公開日時: 2021年4月23日(金) 00:13
文字数:2,290

 下界の争いを眺める神の如く、不遜な様子のフェイウォンは気怠げにメイへと言葉を投げかける。


「この世界を我が物にするのを拒むか?」


「いいえ、そういうつもりはないわ。ただ見返りなしでは困るわよ」


「私相手に交渉とは……お前もこちらで牙を磨いていたというわけか。面白い」


 飛彩達が恐れる始祖相手にもメイは全く物怖じしない。黒斗をおちょくる時のような軽やかさすら見せるほどだ。


「貴方の次に生まれたヴィランだもの。貴方の強さは嫌と言うほど知ってるし……貴方のいないところで暮らしたいって思うのは当然じゃない? そして自分の取り分を要求するくらいの力はつけてるつもりよ?」


「ふっ、そのような自由奔放な性格だったな、貴様は」


 不適に笑うフェイウォンはその申し出により、何か思いついたようで背後に異世への扉を作り上げる。


「いいだろう。より生きとし生けるもの全てが悪しきものになるように、お前の力を借りることにしよう」


「感謝するわ、我らが始祖よ」


 急激に小さくなっ育展開領域、一瞬だけ始祖が消えたかと思えば意識を失ったリージェとララクが見えない何かに握りしめられるようにしてフェイウォンの背後に浮いていた。


「ララク!」


「出来の悪い子供達だが統率者が足りないからな。
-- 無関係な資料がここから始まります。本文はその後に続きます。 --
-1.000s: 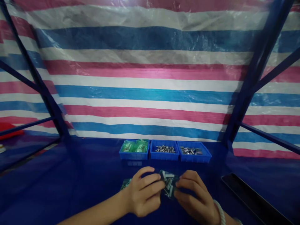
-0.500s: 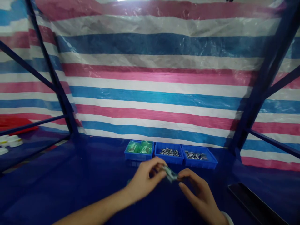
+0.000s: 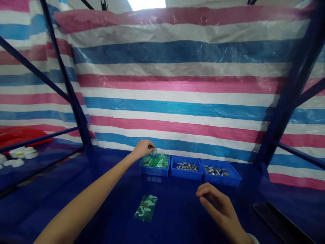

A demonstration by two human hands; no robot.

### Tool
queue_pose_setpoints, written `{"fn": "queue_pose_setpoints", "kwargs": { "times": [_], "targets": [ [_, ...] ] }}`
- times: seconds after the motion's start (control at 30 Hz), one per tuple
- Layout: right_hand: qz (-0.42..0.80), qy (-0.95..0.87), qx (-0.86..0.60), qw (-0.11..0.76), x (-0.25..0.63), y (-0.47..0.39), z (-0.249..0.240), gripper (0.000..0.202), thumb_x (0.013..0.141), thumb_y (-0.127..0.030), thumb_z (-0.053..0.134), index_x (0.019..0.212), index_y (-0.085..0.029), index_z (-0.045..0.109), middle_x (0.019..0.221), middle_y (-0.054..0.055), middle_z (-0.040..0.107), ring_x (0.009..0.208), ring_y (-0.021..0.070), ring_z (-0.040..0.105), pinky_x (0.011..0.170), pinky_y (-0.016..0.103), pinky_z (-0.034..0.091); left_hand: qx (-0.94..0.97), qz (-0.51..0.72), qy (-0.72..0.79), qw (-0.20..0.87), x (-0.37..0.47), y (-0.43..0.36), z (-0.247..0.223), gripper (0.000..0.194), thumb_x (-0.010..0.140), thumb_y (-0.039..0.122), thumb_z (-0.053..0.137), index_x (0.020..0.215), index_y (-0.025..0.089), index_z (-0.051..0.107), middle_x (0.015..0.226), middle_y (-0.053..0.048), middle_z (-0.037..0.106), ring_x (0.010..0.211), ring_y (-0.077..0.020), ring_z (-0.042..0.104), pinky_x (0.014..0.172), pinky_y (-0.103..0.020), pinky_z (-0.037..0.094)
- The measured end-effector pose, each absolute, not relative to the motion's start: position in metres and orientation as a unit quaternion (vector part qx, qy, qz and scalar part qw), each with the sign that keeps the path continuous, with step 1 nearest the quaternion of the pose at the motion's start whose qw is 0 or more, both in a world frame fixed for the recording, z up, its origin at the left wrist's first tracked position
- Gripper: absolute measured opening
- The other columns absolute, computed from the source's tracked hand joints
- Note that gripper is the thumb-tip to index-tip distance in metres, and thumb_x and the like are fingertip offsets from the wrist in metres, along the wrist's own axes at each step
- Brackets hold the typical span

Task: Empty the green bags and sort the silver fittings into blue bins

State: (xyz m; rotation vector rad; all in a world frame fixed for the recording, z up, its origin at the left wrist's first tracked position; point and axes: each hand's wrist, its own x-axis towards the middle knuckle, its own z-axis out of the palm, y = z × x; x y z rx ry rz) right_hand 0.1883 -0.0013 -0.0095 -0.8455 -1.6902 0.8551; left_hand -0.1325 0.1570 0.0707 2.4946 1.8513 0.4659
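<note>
My left hand [image 3: 144,149] reaches over the left blue bin [image 3: 154,171], its fingers pinched on a small clear plastic packet [image 3: 155,151]. Several green-tinted plastic packets [image 3: 161,160] with small parts inside fill that bin. On the dark blue table, nearer to me, lies another plastic packet [image 3: 146,207] holding screws and pale pieces. My right hand [image 3: 220,208] hovers over the table to the right, fingers curved and slightly apart from the thumb, with nothing in it.
A middle blue bin [image 3: 187,173] holds small metal parts, and the right blue bin [image 3: 222,180] holds larger metal pieces. A dark phone-like slab [image 3: 281,222] lies at the right. White round containers [image 3: 24,153] stand at the left. Blue frame posts [image 3: 284,91] flank the striped sheet.
The small packet was between both hands; the right hand has let go, and my left hand has carried it forward and left over the left bin. The packet on the table is now uncovered.
</note>
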Motion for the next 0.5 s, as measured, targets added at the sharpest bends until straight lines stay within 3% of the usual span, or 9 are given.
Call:
{"fn": "queue_pose_setpoints", "kwargs": {
  "times": [0.5],
  "targets": [
    [0.384,-0.721,-0.326,0.476,0.188,-0.001,-0.012,0.013,0.090,-0.031,0.053,0.083,-0.022,0.060,0.090,0.004,0.056,0.086,0.0192,0.055,0.075,0.029,0.044,0.781,0.062,0.622,0.011,-0.129,0.146,0.063,0.029,0.091,0.031,0.057,0.115,0.015,0.057,0.114,-0.008,0.060,0.094,-0.0207,0.062,0.079,-0.039,0.054]
  ]
}}
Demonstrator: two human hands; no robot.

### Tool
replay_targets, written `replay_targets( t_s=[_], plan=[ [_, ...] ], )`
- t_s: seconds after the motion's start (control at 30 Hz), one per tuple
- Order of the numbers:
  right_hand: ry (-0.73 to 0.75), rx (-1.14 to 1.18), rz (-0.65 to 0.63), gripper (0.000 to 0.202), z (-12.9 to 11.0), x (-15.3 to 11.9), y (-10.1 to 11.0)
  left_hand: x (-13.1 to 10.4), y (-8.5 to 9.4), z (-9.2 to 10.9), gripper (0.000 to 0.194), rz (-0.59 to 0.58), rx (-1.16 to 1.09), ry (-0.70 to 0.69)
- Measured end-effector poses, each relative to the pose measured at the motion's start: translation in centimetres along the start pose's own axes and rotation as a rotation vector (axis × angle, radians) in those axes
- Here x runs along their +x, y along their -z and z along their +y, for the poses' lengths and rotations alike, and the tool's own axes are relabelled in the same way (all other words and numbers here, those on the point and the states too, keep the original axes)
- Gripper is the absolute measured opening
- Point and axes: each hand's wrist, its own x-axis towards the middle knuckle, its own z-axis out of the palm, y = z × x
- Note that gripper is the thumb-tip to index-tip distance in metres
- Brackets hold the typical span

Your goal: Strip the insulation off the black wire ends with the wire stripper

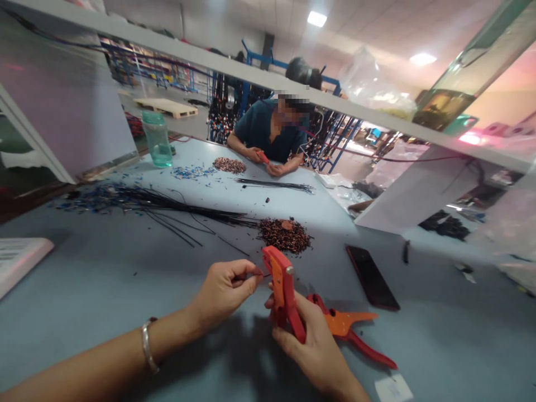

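Note:
My right hand (307, 340) is wrapped round a red and orange wire stripper (281, 287), held upright with its jaws at the top. Beside it, my left hand (230, 287) pinches a thin dark wire (267, 274) whose end points at the tool's jaw side. Whether the wire sits inside the jaws I cannot tell. Just beyond the stripper lies a heap of short black and copper-coloured pieces (288, 237). Long black wires (201, 212) spread leftward from that heap. Partly behind my right hand, a second red and orange wire stripper (347, 324) rests on the table.
A dark phone (372, 276) lies at right, a white label (392, 388) near the front. Across the table (104, 268) a person (272, 131) holds a red tool (262, 157). A green bottle (157, 139) stands at back left. A shelf beam (251, 78) crosses above; a panel (397, 192) stands right.

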Motion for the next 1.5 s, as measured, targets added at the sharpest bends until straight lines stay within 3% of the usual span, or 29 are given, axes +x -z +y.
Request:
replay_targets(
  t_s=[0.13,0.27,0.37,0.63,0.8,0.93,1.07,1.5],
  plan=[
    [0.156,-0.312,0.097,0.06,0.4,0.3,-0.5,0.2,0.1,-0.1,0.031,-0.042,-0.194,0.014],
    [0.255,-0.539,0.203,0.067,2.5,0.4,-0.8,0.5,0.0,-0.5,0.041,-0.067,-0.349,0.091],
    [0.272,-0.571,0.234,0.069,3.1,0.3,-0.7,0.6,0.0,-0.8,0.045,-0.104,-0.373,0.118],
    [0.174,-0.431,0.135,0.054,1.1,0.7,0.0,0.7,0.1,-1.0,0.026,-0.16,-0.237,0.088],
    [-0.003,-0.203,0.02,0.044,-0.7,1.0,1.3,0.6,0.0,0.4,0.026,-0.15,-0.083,0.022],
    [-0.08,0.097,-0.096,0.035,-0.1,0.9,1.7,0.1,-0.2,0.9,0.027,-0.116,0.052,-0.017],
    [-0.119,0.29,-0.121,0.038,1.0,0.5,1.4,-0.2,-0.3,0.8,0.026,-0.062,0.136,-0.069],
    [-0.111,0.142,-0.031,0.028,0.3,0.8,0.5,-0.2,-0.6,0.4,0.026,-0.049,0.254,-0.185]
  ],
)
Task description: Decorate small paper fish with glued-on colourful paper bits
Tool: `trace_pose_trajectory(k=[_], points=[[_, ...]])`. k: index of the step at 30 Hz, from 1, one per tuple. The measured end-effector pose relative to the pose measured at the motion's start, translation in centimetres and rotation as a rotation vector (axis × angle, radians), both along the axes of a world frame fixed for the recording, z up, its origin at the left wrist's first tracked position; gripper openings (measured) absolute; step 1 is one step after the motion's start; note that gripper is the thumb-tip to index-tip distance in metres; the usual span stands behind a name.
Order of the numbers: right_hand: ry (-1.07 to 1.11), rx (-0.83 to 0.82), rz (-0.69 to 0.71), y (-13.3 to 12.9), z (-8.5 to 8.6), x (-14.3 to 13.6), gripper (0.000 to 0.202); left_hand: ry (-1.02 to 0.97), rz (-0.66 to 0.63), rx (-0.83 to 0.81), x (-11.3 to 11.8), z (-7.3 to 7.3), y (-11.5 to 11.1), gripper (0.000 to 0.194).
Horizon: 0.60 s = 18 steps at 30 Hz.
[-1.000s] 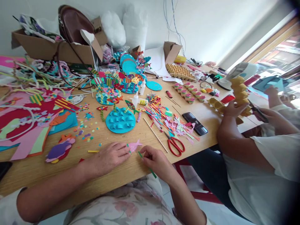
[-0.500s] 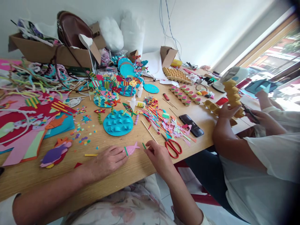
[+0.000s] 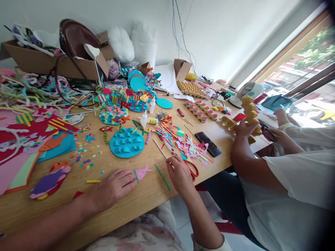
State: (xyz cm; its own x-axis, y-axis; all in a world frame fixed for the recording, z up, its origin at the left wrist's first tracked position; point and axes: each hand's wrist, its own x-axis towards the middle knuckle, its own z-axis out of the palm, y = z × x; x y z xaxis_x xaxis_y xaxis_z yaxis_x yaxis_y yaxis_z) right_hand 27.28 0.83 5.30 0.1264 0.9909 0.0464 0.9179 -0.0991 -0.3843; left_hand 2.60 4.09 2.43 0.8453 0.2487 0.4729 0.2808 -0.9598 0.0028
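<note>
My left hand [image 3: 115,186] lies flat over a pink paper fish [image 3: 142,172], fingers spread a little and pressing its front part to the table. A narrow green strip [image 3: 136,176] crosses the fish beside my fingertips. Another green strip [image 3: 162,177] lies loose on the wood between my hands. My right hand [image 3: 179,172] pinches the lower end of a thin wooden stick [image 3: 159,148]. Just beyond that hand are red-handled scissors [image 3: 193,169], partly hidden by it.
A blue scalloped disc [image 3: 127,143], white glue bottles [image 3: 143,119], paper scraps [image 3: 192,148] and a black phone [image 3: 208,143] lie ahead. Stacked felt fish [image 3: 49,181] are at left. At right a person cuts a yellow egg carton [image 3: 250,109].
The green strip from my right fingers now lies on the table. My right hand has moved to the wooden stick and taken hold of its end. My left hand stays on the fish.
</note>
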Motion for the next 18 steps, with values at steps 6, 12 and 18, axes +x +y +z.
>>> trace_pose_trajectory(k=[6, 12, 18], points=[[-0.198, -0.051, 0.074, 3.3, 3.8, 3.5, 0.019, -0.06, -0.007, -0.119, 0.5, 0.4, -0.3, 0.024], [-0.297, -0.155, 0.133, 9.6, 4.0, 5.3, 0.022, -0.111, 0.042, -0.229, 1.2, 0.6, -1.1, 0.023], [-0.311, -0.248, 0.112, 14.9, 1.9, 6.1, 0.018, -0.193, 0.147, -0.233, 1.2, 1.0, -0.9, 0.031]])
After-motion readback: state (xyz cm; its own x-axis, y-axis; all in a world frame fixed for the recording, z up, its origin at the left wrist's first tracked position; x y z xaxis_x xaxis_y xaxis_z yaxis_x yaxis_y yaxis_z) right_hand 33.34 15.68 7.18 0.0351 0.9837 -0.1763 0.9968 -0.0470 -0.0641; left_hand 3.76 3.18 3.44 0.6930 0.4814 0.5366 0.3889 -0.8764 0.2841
では、ヒーローたちよ、また会おう」


 隠れるようにして残っていたヴィラン達が何かを感じ取ったのか、この区域を保持するためにドーム状に展開を広げていく。

 三つの侵略区域は遅れていた事態を引き起こし、合体してより大きな展開領域に変わっただけだ。


「次までに身の振り方を考えておくことね」


 いつもの飛彩ならば後先考えずに足が動いていただろう。

 しかし、もはやその両足に込められるものもなく、ただただ膝から崩れ落ちたままだった。


 同時に意識を取り戻していた黒斗が去りゆくメイに手を伸ばす。


「メイ……!」


「じゃあね」


 それを尻目にメイが指先を鳴らすと、その場に人間全てが区域の外の道路へと叩き出された。

 地面に叩きつけるような乱暴な転送は、まるで闇夜に相応しくないもの達を吐き出すようで。


「ぐっ!」


 倒れた飛彩が動けないでいる中、狂乱の宴が如く騒ぎ立てるもの達がいる。


「よ、よかったぁ! 俺たち生きてるんだ!」


 勝手に戦いを引き起こし、守られるだけだったヒーロー達は喜びに打ちひしがれ、司令塔がいる移動本部の方角へと走り去っていく。


 この騒動の責任を誰かに押し付ける会議が既に勃発していることだろう。


 わずかに残った護利隊の面々は「やめさせてください」の一言を一人が発した瞬間、次々と雪崩れるように去っていった。


 朝日が登り始めたその場に残ったのは、飛彩、蘭華、黒斗の護利隊の面々。そしてホリィ、レスキューワールド、刑のヒーローの力を失った存在達である。


「完璧なまでの敗北だ……みんな、危険な目に合わせてすまない」


 沈黙の檻を破り、口火を切ったのは黒斗だ。

 目の前に広がる黒い闇のドームに市井の人々も気づいたのか、早朝にもかかわらずサイレンやざわめきが巻き起こり始めている。


 渦巻く黒い展開は朝日を浴びても、反射することなく周囲に黒さを放っていた。


「こ、これから、どうなっちゃうの、かな?」


 力なく呟く蘭華。

 ヒーローでも何でもなかった少女だけが、その言葉を紡ぐことが出来た。いや、許されたのかもしれない。


 ヒーローの面々も気持ちを代弁されたような表情で暗く表情を落としている。


「くっ……」


 若者達に道を示さねばなるまいと考える黒斗だが、技術的な頼みの綱であったメイも姿を消してしまった。


 世界展開リアライズが消えてしまった、という事実が立ち向かう意思を削いでいく。


 流石に言葉もないかとホリィが自分の痛みより飛彩を心配するも、顔をあげた飛彩はいつもと変わらぬ戦う意志に満ちていた。


「飛彩、くん……?」



「俺は信じるよ、メイさんを」



「飛彩、どういうことだ?」


 その希望を見出している言葉に全員が反応する。

 人通りのない荒れた車道で飛彩を中心にホリィ達は顔を上げていく。


「これを見ろ」


 なくなったはずの展開力、支配ノ起源オリジンズ・ドミネーションが変わらず飛彩の左腕に顕現していた。


「えっ!?」


「俺たちのレスキューワールドは全く何の反応も示してないのに、どういう……」


「メイさんが止めたのはメイさんが作った世界展開だけだ。俺のは違うからな」


「そうか! 生まれ持って世界展開を持ってる飛彩やカクリみたいなパターンだったら流石のメイさんでも力は奪えない!」


 一同に微かな希望という一筋の光明が差し込む。


「俺は思うんだ。あの時反撃しようとしてたら俺がまだ世界展開を使えることがフェイウォンとかいう親玉にバレる」


 その言葉の真意を悟ったことで、メイを信じきれなかったと黒斗は歯噛みする。


「そうか、メイはお前という切り札のためにあえて奴を油断させようと……」


「ああ、黒斗の推察通りだ」


 そこからは一度ララクという仲間を迎え入れる選択をしていた飛彩達だからこそ出来る『ヴィラン』を信じるという決心が固まっていく。


「メイさんがヴィランだろうと何だろうと関係ねぇ。あの人は俺たちを助けるためにワザとフェイウォンについていったんだ」


 ヒーローという少しでも反乱分子になりそうな存在であればヴィランの作り上げた闇のドームの中にしまい込んでおけばよい。

 それをわざわざ外に逃したのだからますますメイが悪役になることで飛彩達を生かそうとしていることが裏付けられる。


「ま、あくまでも俺がそう思いたいだけってところだが」


「俺もあの一瞬より、メイと重ねてきた時間を信じたい」


 その言葉にホリィ達も賛同していく。

 どのような思惑があろうと、希望と戦う意志は残った。